In 1982 heb ik de schokker 'Octavus' gebouwd op de werf van Kuijper.

Tekening van de schokker
Tekening van de schokker
't Kofschip met de schokker op de achtergrond
't Kofschip met de schokker op de achtergrond

Vaders Museale Schuitenhelling in Broek op Langedijk

In 1985 verhuisde Nico met vrouw, zoon en dochter naar Broek op Langedijk, naar de Sluiskade naast de sluis naar het "Rijk der duizend eilanden". Tot de jaren zeventig van de vorige eeuw waren er rond Broek op Langedijk in de polder Geestmerambacht, nog 12.700 eilandjes. Om de boeren efficiënter te kunnen laten werken, werd een enorme ruilverkaveling op poten gezet. Veel sloten werden gedempt met zand dat uit het huidige Zomerdel, de grote recreatieplas ten westen van Broek op Langedijk, werd gezogen. Nu is er nog een veel kleiner, oorspronkelijk, gebied met ongeveer tweehonderd eilandjes waar veel met bootjes wordt gevaren. Er schutten jaarlijks meer dan drieduizend boten door de sluis naast het huis en de werf van Nico.



't Kofschip

In 1999 liep Nico Vader tegen de oudste Langedijker-Kof (anno 1893) aan die nog bestaat en nadat ze deze hadden gerestaureerd varen ze daar zelf mee. 
Van de geschiedenis van de kof is een documentaire gemaakt (hieronder het levensverhaal van de Kof op YouTube en te lezen in de PDF 't Kofschip levensverhaal).
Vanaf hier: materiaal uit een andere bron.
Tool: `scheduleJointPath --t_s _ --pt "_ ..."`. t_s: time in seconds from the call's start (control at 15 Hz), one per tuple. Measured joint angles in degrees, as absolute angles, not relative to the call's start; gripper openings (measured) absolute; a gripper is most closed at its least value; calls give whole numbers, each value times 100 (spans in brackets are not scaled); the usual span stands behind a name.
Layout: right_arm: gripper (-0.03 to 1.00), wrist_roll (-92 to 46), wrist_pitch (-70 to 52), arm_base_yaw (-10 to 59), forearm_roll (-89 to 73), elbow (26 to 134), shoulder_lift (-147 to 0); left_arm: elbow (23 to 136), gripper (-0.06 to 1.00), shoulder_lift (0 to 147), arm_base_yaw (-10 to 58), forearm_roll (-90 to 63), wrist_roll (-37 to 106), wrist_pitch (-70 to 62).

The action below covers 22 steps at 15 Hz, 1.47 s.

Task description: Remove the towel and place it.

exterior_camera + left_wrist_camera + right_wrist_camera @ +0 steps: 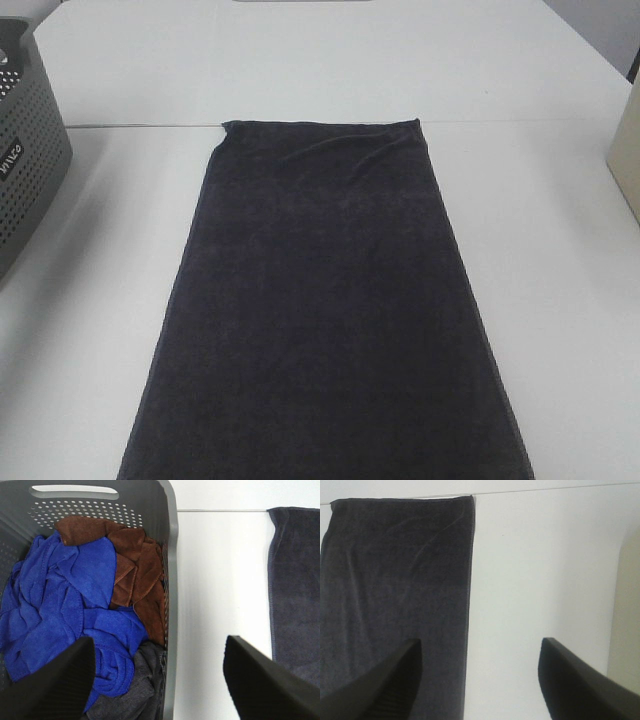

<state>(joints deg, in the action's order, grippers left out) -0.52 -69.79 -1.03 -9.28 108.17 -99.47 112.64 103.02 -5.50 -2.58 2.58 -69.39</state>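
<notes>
Both claws stood spread wide and held nothing. Left gripper (159,680) hung over the basket (171,570) rim, one finger above the blue cloths (60,610). Right gripper (477,680) hovered over the towel (330,300) edge, probably not touching. Towel lay flat on the table (560,280).

The towel (330,300) is plain dark navy; the table (560,300) white; the perforated basket (172,580) grey, holding blue cloths (60,610) and a brown cloth (135,570).
</notes>
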Motion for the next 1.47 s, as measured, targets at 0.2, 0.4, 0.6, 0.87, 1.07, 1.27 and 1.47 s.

Video: het unieke levensverhaal van de Langedijker Koftjalk,`t Kofschip



pdf 't Kofschip levensverhaal

pdf De Langedijker Koftjalk - Het Peperhuis jaarboek 2014 pag 78-85

Kennis Centrum Oud Nederlandse Vaartuigen (KCONV)
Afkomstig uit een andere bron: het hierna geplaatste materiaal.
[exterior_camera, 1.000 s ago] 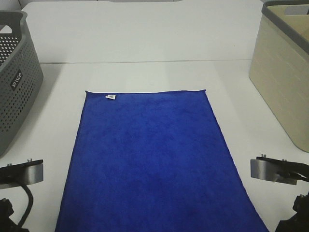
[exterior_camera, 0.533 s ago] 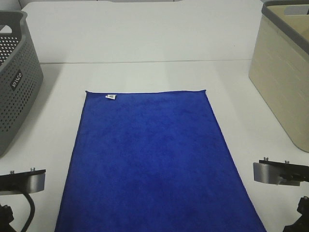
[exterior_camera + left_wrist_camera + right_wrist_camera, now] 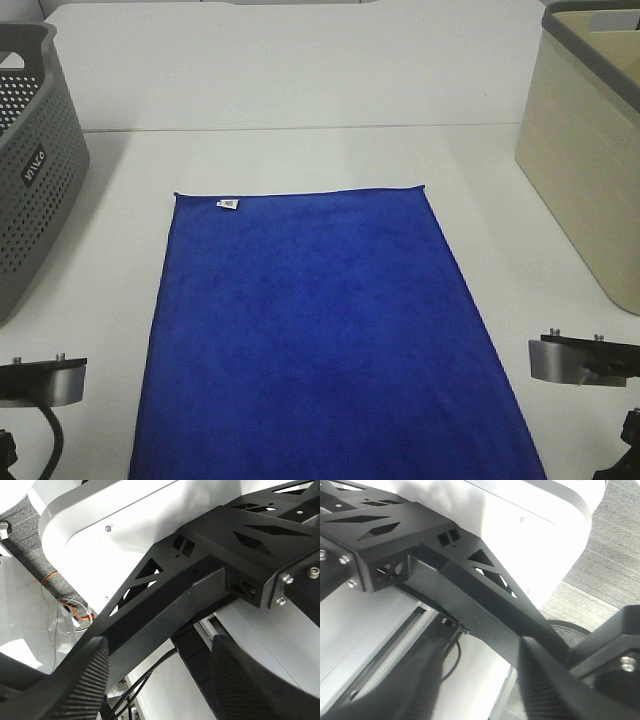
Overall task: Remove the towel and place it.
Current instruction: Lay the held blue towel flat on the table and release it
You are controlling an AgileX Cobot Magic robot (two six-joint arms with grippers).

Vader is in Broek op Langedijk bekend van Stichting Langedijk Waterrijk en van de Schuitenhelling, een museum over zijn leven als scheepsbouwer. De werf ligt naast de sluis naar het Oosterdelgebied. In een goed beveiligde ruimte achter het gebouw van Stichting Veldzorg bewaart hij vele harde schijven met gigabytes aan data. Dit alles om het Kennis Centrum Oud Nederlandse Vaartuigen een steeds steviger fundament en meer inhoud te geven en de kennis te delen met anderen.
Het KCONV bestaat uit een groot netwerk van bewezen deskundigheid. Deskundigen zijn mensen met een bepaalde specialisatie/passie, afkomstig uit o.a. musea, archieven, monumentenzorg, historische verenigingen, onderzoekinstituten, het bedrijfsleven en onderwijsinstellingen. Door deze mensen, stuk voor stuk idealisten, met elkaar te verbinden is ongelofelijk veel kennis bereikbaar geworden. Niet alleen theoretisch, maar vooral ook praktisch.
Wim de Bruijn heeft daarover in 2022 in de Spiegel der Zeilvaart een artikel geschreven.

pdf SdZ 2022 nr03 april - Nico Vader (Vaders Museale Schuitenheling) draagt zijn kennis over

Unieke houten schouw: Drijfsijs

De collectie van de Museale Schuitenhelling is uitgebreid met de 'Drijfsijs', een schouw uit de jaren ’60 van Werf Joh. Van der Meulen. Destijds gebouwd in Joure, later is de werf verhuisd naar Sneek. In het werf-jubileumboek ‘De Houttovenaars’ is de Drijfsijs afgebeeld.
Henk Morel schrijft in juni 2024:
Publicatie in Scheepspost heeft geholpen: direct de ochtend erop kwam reactie van Nico Vader, de animator van de schuitenhelling. Normaal verwerkt men ijzer, nu is een houtproject zeer gewenst, het scheepje gaat een educatie en kunstzinnig doel dienen, met name voor jeugd; gericht ook op de ‘Koolsail’ volgend jaar. Ook de trailer eronder blijkt monumentaal; degelijk Engels fabrikaat, model voor latere trailers. Kortom, een bijzonder ensemble ging over de weg, is in Langedijk op een ponton naar ’t bezoekerseiland gevaren. Men is er aldaar, met name Nico Vader, erg blij mee. En van de weeromstuit wij ook. Blij dat dit zo leuk en zinnig terecht is gekomen! En dat een mooi ambachtelijk product een goed doel krijgt en niet de kachel in hoeft.